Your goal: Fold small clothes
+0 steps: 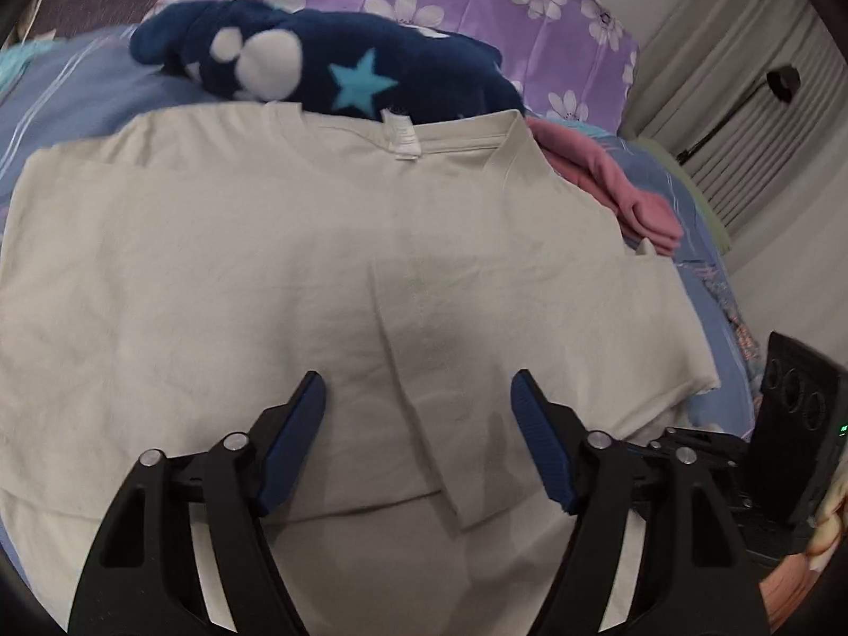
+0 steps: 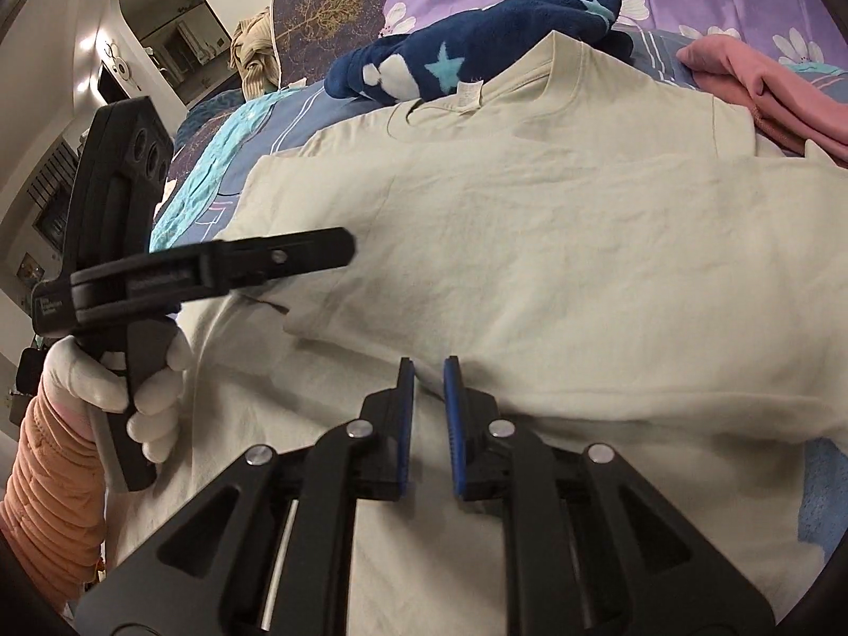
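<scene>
A cream T-shirt [image 1: 265,265] lies spread on the bed, collar and white label [image 1: 403,138] at the far side, with a folded flap lying over its middle. My left gripper [image 1: 418,387] is open and empty just above the shirt's near part. It also shows from the side in the right wrist view [image 2: 339,249], held by a white-gloved hand over the shirt's left edge. My right gripper [image 2: 429,365] hovers over the shirt [image 2: 530,265] near its lower fold, its jaws a narrow gap apart with nothing between them.
A navy fleece garment with stars [image 1: 328,69] lies beyond the collar. A pink garment [image 1: 625,185] lies at the right. Purple flowered bedding [image 1: 477,0] is behind. The blue bed sheet [image 1: 79,95] shows around the shirt.
</scene>
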The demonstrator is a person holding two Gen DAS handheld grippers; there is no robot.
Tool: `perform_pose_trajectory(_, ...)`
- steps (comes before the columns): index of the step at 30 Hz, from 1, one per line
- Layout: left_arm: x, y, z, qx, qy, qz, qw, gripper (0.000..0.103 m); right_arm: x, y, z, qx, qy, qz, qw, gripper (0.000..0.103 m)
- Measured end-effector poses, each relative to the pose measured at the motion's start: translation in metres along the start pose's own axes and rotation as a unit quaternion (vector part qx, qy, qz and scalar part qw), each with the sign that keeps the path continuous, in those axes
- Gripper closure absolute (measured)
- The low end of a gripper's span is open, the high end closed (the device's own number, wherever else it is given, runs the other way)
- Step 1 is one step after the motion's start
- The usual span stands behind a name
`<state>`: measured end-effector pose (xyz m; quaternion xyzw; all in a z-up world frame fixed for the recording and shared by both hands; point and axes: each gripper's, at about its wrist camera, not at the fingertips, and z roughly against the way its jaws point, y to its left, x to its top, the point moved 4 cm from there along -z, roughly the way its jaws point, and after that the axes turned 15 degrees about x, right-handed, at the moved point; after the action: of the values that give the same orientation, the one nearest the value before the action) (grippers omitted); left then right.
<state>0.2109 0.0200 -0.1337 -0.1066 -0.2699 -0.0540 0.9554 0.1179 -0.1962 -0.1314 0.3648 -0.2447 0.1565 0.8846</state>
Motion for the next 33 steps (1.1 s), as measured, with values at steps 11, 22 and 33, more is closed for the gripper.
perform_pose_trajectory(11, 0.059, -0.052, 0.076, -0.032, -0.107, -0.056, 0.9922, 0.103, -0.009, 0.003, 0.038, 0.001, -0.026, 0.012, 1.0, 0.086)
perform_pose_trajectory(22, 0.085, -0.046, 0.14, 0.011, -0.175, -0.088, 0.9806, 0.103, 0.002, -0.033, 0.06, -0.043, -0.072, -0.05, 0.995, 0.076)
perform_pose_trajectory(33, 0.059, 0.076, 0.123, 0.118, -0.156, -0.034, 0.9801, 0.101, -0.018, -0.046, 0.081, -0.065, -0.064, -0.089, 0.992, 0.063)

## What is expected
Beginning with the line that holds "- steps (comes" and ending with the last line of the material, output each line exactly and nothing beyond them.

## Task output
- steps (comes before the columns): index of the step at 30 Hz, from 1, one per line
- Layout: left_arm: x, y, z, qx, qy, qz, qw, gripper (0.000..0.103 m); right_arm: x, y, z, qx, qy, qz, qw, gripper (0.000..0.103 m)
- Measured end-effector poses, each relative to the pose measured at the motion's start: translation in metres along the start pose's own axes and rotation as a unit quaternion (vector part qx, qy, qz and scalar part qw), each with the sign that keeps the path continuous, in those axes
- Gripper closure absolute (measured)
- The low end of a gripper's span is open, the high end closed (the device's own number, wherever else it is given, runs the other way)
- Step 1 is one step after the motion's start
- The usual span stands behind a name
`<state>`: measured end-effector pose (xyz m; quaternion xyzw; all in a z-up world frame fixed for the recording and shared by both hands; point and axes: each gripper's, at about its wrist camera, not at the fingertips, and z roughly against the way its jaws point, y to its left, x to its top, the point moved 4 cm from there along -z, roughly the way its jaws point, and after that the axes turned 15 degrees about x, right-handed, at the moved point; after the action: of the values that give the same orientation, the one nearest the value before the action) (grippers omitted); left then right.
<state>0.2109 0.0200 -0.1337 -0.1066 -0.2699 -0.0540 0.9554 0.1179 -0.1962 -0.1314 0.3648 -0.2447 0.1565 0.8846</state>
Motion for the next 33 steps (1.1 s), as measured, with values at steps 11, 22 and 33, more is closed for the gripper.
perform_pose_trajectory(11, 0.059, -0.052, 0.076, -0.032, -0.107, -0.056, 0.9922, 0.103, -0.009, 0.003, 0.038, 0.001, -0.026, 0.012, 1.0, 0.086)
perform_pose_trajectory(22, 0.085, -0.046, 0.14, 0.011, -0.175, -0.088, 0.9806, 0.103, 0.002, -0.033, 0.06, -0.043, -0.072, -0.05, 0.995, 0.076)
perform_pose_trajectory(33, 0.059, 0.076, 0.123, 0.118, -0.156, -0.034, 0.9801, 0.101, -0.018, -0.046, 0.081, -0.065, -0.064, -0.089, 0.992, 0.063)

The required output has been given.